Lone Star ticks tend to live in wooded areas with thick underbrush, and along the edges of meadows and streams, where white-tailed deer are common.
Lone star ticks are widely distributed throughout the Southeastern, Eastern and South Central states.
The Lone Star tick is widely distributed across the eastern, southeastern and midwestern United States. However, the tick may establish local populations outside of this range. The tick reportedly has been expanding its range north and west out of the historic range depicted in the distribution map provided by the CDC. The lone star tick typically is found in second growth woodland habitats that have populations of white-tailed deer (Odocoileus virginianus).
With the re-introduction and increased populations of white-tailed deer in many areas of the eastern U.S., the ticks may further expand their range through transportation while feeding on white-tailed deer, a key host. Wild turkey populations also are a common host and may contribute to tick expansion by providing additional hosts for immature stages. In some Midwestern states the lone star tick is colloquially known as the “turkey tick” due to its association with wild turkeys.

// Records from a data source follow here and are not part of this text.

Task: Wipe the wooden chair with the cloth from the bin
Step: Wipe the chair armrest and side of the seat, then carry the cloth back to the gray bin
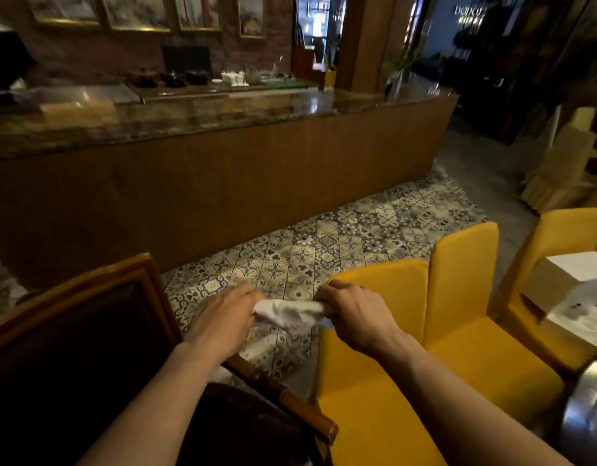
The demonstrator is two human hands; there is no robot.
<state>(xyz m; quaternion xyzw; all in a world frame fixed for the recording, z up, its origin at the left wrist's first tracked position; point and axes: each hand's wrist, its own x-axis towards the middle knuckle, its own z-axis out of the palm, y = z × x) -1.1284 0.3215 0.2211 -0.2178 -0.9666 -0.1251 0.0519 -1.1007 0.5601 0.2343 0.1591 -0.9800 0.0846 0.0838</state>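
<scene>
Dark polished wood frames the chair [98, 284] with its near-black padded back, which stands just left of the grip and partly under the left forearm; its wooden front rail runs below the hands. The left hand [223, 317] is closed around one end of the small crumpled white cloth [290, 314], fingers curled over it. The right hand [354, 314] pinches the other end between thumb and fingers, so the cloth hangs stretched between the two, above the patterned blue-and-cream tiled floor [324, 243] and not yet touching any wood.

The step in hand looks like straightening or folding the cloth. Done well, it would end as a flat pad held in one hand, then carried left and down to the frame, following the rails rather than the upholstery.

Right of the grip, the mustard-yellow upholstered seats [458, 348] stand close and limit elbow room. Further right sits a white square box [573, 274], and a shiny metal cylinder [589, 415], possibly the bin, at the picture's edge. Beyond the hands runs a long brown-panelled counter [223, 183], well apart
</scene>
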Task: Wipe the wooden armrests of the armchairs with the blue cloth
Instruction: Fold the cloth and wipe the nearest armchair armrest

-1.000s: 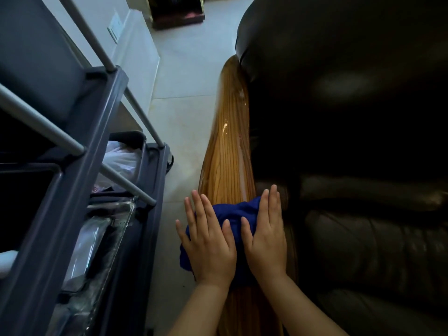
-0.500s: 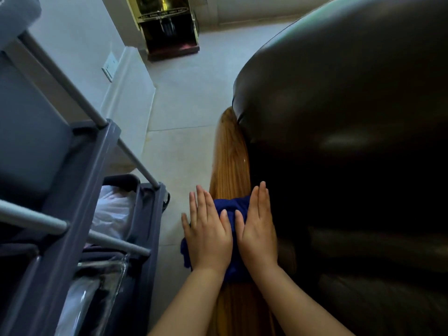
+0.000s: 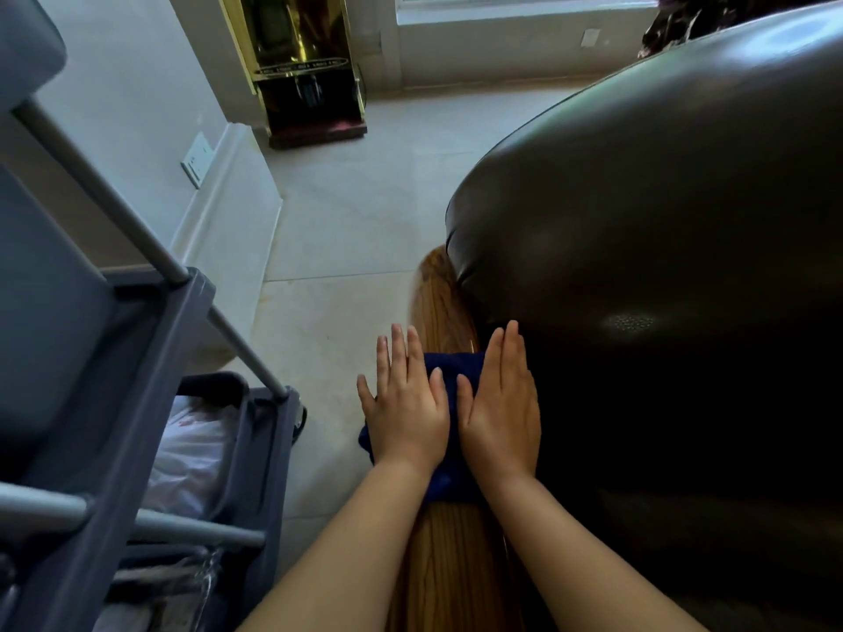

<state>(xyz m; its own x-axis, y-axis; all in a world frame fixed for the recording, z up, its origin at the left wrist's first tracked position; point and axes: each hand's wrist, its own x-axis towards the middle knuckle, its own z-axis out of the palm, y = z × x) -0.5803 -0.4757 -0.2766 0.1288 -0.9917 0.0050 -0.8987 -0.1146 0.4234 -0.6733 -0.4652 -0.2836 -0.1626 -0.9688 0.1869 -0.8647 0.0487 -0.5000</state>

Lone star ticks are known to be more aggressive than other species of tick. They will actively seek a host by sensing vibrations and carbon dioxide.

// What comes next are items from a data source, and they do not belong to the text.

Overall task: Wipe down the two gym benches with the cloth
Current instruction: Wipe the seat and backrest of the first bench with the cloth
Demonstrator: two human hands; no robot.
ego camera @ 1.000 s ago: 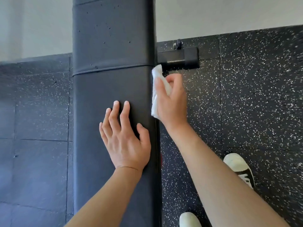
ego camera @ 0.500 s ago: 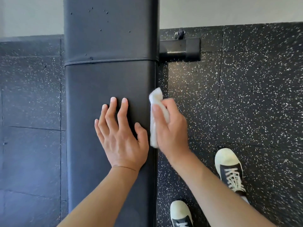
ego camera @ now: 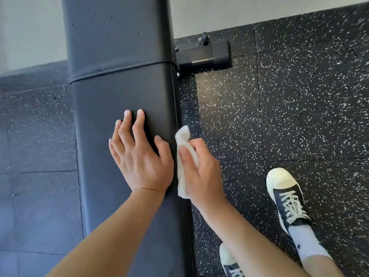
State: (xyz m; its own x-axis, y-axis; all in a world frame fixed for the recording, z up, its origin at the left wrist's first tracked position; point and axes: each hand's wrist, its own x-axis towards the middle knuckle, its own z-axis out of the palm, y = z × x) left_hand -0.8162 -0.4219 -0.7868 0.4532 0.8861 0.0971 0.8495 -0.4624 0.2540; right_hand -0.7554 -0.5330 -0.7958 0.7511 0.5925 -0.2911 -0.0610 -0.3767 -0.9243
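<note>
A black padded gym bench (ego camera: 119, 92) is seen from above, running lengthwise away from the viewer, with a seam (ego camera: 119, 68) crossing the pad beyond the fingertips; the left hand (ego camera: 139, 156) is laid flat on the pad, its fingers (ego camera: 137, 124) spread and extended, nothing being held by it, the thumb lying close to the pad's right edge; the right hand (ego camera: 199, 172) is placed just beside the left thumb, against the right side edge of the bench, and a white cloth (ego camera: 184, 154) is gripped in it, the fingers being curled around the crumpled fabric; the cloth is pressed against the bench's side, one end sticking out past the fingertips and the other showing below the palm; a black metal frame foot (ego camera: 203, 56) with a small wheel is seen projecting from the bench beyond the right fingertips; speckled rubber flooring (ego camera: 289, 106) lies under the right hand; two black-and-white sneakers (ego camera: 285, 198) are visible behind the right wrist
</note>
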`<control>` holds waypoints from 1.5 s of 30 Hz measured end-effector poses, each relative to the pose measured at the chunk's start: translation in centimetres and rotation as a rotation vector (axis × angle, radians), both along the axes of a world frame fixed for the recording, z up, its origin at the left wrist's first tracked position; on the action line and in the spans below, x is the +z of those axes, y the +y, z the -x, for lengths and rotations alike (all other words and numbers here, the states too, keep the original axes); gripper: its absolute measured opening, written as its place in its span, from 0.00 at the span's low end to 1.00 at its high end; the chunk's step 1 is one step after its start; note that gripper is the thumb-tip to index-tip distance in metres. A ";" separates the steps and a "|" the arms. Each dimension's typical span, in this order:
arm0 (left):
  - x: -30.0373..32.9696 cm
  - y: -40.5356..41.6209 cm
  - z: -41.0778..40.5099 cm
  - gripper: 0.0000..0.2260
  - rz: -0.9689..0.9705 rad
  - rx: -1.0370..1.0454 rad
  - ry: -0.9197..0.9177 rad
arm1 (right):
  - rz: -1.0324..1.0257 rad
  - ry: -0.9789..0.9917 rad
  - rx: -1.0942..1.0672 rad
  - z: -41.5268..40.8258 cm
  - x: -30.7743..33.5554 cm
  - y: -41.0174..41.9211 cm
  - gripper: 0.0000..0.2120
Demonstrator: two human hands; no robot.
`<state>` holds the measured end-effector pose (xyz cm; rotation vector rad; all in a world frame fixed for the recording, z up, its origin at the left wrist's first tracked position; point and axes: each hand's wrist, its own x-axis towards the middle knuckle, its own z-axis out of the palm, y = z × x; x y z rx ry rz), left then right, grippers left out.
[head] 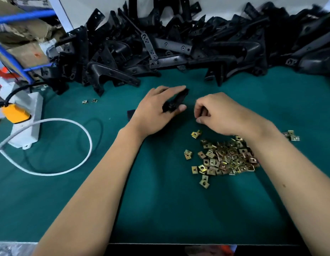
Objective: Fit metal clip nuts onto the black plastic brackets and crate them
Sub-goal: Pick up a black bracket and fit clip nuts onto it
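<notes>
1. On the green table [160,209], near the middle, the left hand [155,111] holds one black bracket [176,102]. The thumb and fingers curl round it, and part of the bracket sticks out past the fingers.
2. Just beside it, the right hand [219,115] has its fingers curled in tight. Something small and dark shows between the fingertips, but it is too blurry to tell what it is.
3. Under the right wrist lies a pile of small gold clip nuts [227,159]. A few nuts sit a little apart from the pile, toward the near edge and to the left of it.
4. Three more nuts [291,136] lie on the other side of the right arm.
5. Two stray nuts [89,101] lie on the table to the left of the hands.
6. At the back of the table is a big heap of black brackets [179,43], all jumbled up.
7. On the left side sits a white power strip [29,115] with a yellow plug [15,113] in it. A white cord [75,163] makes a big loop on the table beside it.
</notes>
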<state>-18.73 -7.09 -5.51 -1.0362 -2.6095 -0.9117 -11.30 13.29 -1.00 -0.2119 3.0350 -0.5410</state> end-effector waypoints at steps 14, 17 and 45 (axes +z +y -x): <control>-0.2 3.5 -2.8 0.12 -0.213 -0.011 0.022 | 0.847 0.310 -0.150 -2.4 -2.4 3.9 0.04; 0.4 3.7 -3.6 0.13 -0.283 -0.117 -0.011 | 1.039 0.299 -0.170 -2.4 -2.9 2.8 0.03; 2.1 3.7 -3.3 0.12 -0.384 -0.132 -0.208 | 1.076 0.098 -0.045 -2.4 -2.9 2.6 0.03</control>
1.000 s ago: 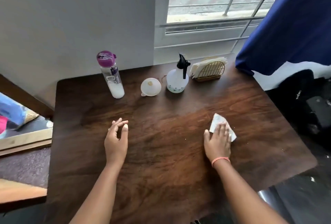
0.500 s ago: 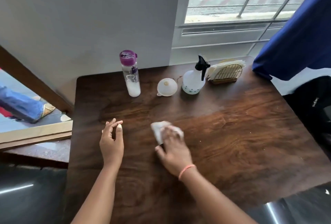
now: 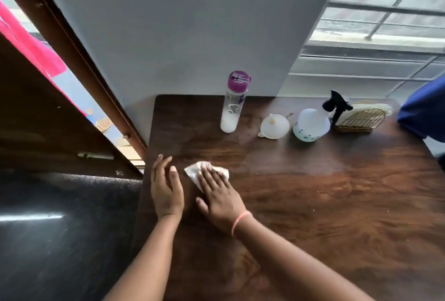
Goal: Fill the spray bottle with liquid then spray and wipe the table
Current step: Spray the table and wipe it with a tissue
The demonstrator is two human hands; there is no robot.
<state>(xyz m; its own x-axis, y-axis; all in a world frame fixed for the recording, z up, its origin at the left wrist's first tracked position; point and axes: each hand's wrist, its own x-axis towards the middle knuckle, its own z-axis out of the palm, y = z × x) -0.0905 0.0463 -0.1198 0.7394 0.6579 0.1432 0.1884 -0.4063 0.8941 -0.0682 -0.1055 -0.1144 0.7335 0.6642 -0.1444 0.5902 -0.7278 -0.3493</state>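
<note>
Nearest to us, our two bare forearms reach out over the dark brown wood-grain desk (image 3: 337,216), the right one wearing a thin orange band (image 3: 240,222) at the wrist. Our right hand (image 3: 220,198) lies flat with its fingers straight, pressing down on a crumpled white tissue (image 3: 192,171) near the desk's left side; the tissue's corners show on both sides of the fingertips. Just to the left of it, our left hand (image 3: 166,191) rests on the desk close to the left edge, fingers relaxed and together, holding nothing. The two hands sit side by side, near but apart. Farther off, along the back edge by the grey wall, stands a tall clear bottle with a purple cap (image 3: 233,103), upright, with white liquid in its lower part. To its right lies a small white plastic funnel (image 3: 274,126), then the round white spray bottle with a black trigger head (image 3: 311,124), upright, and just beside that a gold wire holder (image 3: 360,120) with pale napkins in it. Beyond them a barred window shows.
</note>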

Although ticks are mobile, hosts are the primary means of tick dispersal for all active life stages. The Lone Star tick is very aggressive and non-specific when seeking hosts, although some specificity does occur within each life stage. Lone star ticks can be found on humans, domesticated animals (e.g. cattle, dogs, horses, goats), ground-dwelling birds (e.g., quail and wild turkeys), and small (e.g. squirrels, opossums, hares) and large (primarily white-tailed deer and coyotes) wild mammals.
Larvae primarily are collected from birds and mammals, but not on small rodents, while nymphs feed on all of these animals. Adults typically feed on large- or medium-sized mammals, but can be found on small rodents and wild turkeys. With the exception of wild turkeys, adult lone star ticks infrequently feed on birds.